The alchemist was silent a long while. “We had a long and happy life together,” he said at last.
“You say that like she’s dead.”
The man pressed his mouth into a flat line, and closed his eyes for a moment, as if in pain. “Not yet. But she’s very unwell.”
“I’m sorry.”
“Don’t be. It was going to happen to one of us sooner or later. I’m just— I’m glad—” The man’s voice cracked. He took a couple of shaky breaths, brushed his eyes. “Excuse me. I’m glad of the time we had together. I loved my life, and I’m sad to have grown old. I think that’s all there is to it.”
George turned these thoughts over in his mind. It was the first time he had contemplated the dizzying arc of a lifetime. He felt something like fear, something like exhilaration, at the possibility of it.

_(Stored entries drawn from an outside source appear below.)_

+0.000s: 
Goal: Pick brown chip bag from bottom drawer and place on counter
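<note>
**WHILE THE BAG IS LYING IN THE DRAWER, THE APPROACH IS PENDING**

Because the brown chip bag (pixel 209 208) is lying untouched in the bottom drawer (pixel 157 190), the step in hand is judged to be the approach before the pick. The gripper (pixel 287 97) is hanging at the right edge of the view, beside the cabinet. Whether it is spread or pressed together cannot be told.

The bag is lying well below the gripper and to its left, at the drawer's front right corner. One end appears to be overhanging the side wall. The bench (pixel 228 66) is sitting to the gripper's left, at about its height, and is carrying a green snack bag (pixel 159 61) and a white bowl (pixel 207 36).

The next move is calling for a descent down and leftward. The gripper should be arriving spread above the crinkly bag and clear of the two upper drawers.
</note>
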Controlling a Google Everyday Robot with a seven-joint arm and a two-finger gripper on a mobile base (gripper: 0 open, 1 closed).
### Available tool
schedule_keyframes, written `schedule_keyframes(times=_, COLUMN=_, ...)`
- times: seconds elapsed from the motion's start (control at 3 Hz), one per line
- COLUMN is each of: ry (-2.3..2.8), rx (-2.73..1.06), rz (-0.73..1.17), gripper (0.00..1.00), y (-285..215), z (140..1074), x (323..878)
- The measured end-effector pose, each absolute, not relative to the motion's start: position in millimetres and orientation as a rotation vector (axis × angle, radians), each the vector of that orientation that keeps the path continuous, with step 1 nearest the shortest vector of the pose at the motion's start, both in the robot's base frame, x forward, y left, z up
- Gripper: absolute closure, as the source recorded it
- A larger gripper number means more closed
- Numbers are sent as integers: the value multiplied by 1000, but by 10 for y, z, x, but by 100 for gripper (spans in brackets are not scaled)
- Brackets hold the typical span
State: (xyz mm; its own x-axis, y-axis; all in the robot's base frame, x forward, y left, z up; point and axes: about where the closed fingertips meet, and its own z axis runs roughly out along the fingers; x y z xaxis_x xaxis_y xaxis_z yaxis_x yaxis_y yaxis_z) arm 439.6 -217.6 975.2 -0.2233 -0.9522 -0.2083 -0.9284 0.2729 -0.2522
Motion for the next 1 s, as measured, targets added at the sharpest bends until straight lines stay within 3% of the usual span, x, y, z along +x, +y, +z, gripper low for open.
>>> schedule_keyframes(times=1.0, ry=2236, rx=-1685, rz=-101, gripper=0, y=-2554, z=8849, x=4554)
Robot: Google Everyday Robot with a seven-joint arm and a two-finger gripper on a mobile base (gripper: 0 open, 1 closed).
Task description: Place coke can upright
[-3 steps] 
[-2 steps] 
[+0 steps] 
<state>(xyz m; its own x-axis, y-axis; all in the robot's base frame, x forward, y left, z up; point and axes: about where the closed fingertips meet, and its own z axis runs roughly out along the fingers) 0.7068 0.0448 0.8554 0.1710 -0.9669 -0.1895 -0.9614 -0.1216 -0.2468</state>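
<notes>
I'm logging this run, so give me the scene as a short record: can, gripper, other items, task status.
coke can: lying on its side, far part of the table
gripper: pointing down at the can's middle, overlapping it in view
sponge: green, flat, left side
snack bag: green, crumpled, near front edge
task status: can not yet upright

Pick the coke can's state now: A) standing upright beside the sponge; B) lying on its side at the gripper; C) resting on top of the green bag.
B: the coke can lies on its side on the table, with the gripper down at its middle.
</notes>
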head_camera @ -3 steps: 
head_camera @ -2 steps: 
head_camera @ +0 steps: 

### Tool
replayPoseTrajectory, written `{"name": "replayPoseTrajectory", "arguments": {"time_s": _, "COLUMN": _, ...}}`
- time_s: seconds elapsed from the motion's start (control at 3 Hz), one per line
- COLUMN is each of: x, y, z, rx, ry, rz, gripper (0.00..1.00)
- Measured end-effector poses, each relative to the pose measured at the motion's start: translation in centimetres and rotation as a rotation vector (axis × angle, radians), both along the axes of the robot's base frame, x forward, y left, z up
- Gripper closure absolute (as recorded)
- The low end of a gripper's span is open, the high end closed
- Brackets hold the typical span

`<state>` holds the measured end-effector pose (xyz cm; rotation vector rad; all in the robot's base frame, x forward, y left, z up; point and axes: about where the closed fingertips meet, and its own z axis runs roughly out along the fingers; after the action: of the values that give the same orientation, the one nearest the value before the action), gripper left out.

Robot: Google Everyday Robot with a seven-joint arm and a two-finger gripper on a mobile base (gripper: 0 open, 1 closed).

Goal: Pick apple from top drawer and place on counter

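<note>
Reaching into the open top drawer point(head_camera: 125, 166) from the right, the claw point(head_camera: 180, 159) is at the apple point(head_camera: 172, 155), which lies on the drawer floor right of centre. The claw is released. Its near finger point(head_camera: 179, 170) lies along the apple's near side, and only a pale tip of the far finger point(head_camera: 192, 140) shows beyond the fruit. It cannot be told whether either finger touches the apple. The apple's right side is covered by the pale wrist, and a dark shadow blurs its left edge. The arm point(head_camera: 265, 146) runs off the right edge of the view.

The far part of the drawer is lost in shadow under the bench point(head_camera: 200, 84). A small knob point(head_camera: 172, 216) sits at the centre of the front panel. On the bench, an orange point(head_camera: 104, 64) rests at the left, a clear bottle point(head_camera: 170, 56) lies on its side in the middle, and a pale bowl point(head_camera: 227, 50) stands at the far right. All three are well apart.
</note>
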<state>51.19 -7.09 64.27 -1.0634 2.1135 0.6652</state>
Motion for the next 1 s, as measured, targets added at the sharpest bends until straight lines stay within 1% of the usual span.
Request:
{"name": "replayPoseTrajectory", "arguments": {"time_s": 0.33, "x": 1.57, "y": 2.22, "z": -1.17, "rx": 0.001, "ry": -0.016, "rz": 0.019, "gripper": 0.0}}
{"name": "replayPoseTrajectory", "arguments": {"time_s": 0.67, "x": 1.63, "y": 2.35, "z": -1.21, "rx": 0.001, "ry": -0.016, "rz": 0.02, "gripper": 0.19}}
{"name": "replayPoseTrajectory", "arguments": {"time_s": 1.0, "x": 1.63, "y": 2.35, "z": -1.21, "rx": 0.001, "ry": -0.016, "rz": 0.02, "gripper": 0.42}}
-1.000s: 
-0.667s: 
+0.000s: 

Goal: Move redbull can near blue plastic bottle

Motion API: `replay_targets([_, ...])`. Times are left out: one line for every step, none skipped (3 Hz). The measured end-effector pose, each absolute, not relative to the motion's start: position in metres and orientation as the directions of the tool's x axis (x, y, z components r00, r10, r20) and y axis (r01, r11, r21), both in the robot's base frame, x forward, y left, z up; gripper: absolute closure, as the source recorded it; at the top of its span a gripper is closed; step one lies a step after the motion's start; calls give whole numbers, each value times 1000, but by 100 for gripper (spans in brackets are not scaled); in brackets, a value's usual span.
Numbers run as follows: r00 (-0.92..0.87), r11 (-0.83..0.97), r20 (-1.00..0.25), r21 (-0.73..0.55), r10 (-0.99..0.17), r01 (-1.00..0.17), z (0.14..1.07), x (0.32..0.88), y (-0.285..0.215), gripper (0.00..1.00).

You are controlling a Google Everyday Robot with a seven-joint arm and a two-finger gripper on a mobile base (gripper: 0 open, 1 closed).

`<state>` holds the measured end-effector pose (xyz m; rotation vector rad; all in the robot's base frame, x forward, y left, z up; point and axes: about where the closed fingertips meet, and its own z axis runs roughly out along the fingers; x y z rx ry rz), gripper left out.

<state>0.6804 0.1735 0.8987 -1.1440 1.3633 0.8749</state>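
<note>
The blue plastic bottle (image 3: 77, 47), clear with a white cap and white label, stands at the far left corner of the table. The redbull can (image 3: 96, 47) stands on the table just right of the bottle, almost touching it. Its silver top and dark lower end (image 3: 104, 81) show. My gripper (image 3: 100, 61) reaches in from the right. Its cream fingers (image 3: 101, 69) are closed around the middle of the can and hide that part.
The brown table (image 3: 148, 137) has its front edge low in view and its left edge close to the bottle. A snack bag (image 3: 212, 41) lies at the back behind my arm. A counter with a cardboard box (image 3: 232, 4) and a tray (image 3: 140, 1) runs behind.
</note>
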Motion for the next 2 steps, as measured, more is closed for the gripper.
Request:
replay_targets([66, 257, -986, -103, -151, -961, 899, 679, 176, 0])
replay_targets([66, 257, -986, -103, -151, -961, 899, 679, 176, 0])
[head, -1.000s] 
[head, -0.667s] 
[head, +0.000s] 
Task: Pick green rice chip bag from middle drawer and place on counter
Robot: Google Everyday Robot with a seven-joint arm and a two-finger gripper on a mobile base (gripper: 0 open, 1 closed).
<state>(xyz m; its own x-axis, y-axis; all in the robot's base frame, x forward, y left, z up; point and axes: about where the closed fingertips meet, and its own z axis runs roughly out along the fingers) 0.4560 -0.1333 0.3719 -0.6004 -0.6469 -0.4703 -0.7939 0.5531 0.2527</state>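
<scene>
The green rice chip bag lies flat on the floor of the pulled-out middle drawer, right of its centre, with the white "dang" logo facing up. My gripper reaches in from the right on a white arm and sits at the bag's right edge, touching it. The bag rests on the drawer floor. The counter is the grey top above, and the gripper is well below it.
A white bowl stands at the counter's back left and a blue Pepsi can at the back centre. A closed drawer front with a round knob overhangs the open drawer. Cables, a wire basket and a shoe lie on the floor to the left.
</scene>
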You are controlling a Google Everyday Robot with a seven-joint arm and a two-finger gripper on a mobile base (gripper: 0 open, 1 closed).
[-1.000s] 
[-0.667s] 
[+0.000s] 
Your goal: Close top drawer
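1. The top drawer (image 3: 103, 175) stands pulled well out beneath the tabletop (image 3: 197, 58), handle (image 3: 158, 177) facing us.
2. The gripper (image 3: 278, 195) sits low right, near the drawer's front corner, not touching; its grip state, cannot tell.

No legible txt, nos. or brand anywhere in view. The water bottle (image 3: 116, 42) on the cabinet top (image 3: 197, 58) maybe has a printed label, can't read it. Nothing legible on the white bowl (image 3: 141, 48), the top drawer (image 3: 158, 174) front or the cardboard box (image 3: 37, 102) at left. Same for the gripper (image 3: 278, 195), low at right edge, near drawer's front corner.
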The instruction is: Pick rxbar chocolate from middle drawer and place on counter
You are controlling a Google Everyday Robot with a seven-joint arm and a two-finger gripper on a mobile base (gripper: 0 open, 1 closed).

Suddenly, the alchemist shook off the cloak and clambered to his feet. “George, maybe it’ll work out with your girl and maybe it won’t, but I’m damned if I’m going to let you freeze.” He bent and started packing snow around the entrance to their shelter. “Might as well put this bloody snow to good use.”
George realised what the man was doing, and got up to help. Together they built up a wall, closing off the opening in the rock. When the alchemist was satisfied, they clambered over the makeshift barricade and tucked themselves back in.
George was surprised to find that while the shelter was far from warm, it no longer felt like the life was leaching out of him. “Where did you learn to do that?” he said.
The alchemist shrugged. “Wikipedia.”
“What?”
“Never mind.”
The two humans huddled together as the gloom deepened to inky night. The blizzard continued, and the wind clawed at the edges of the shelter, and the clouds hurried past, and the stars rotated through the sky.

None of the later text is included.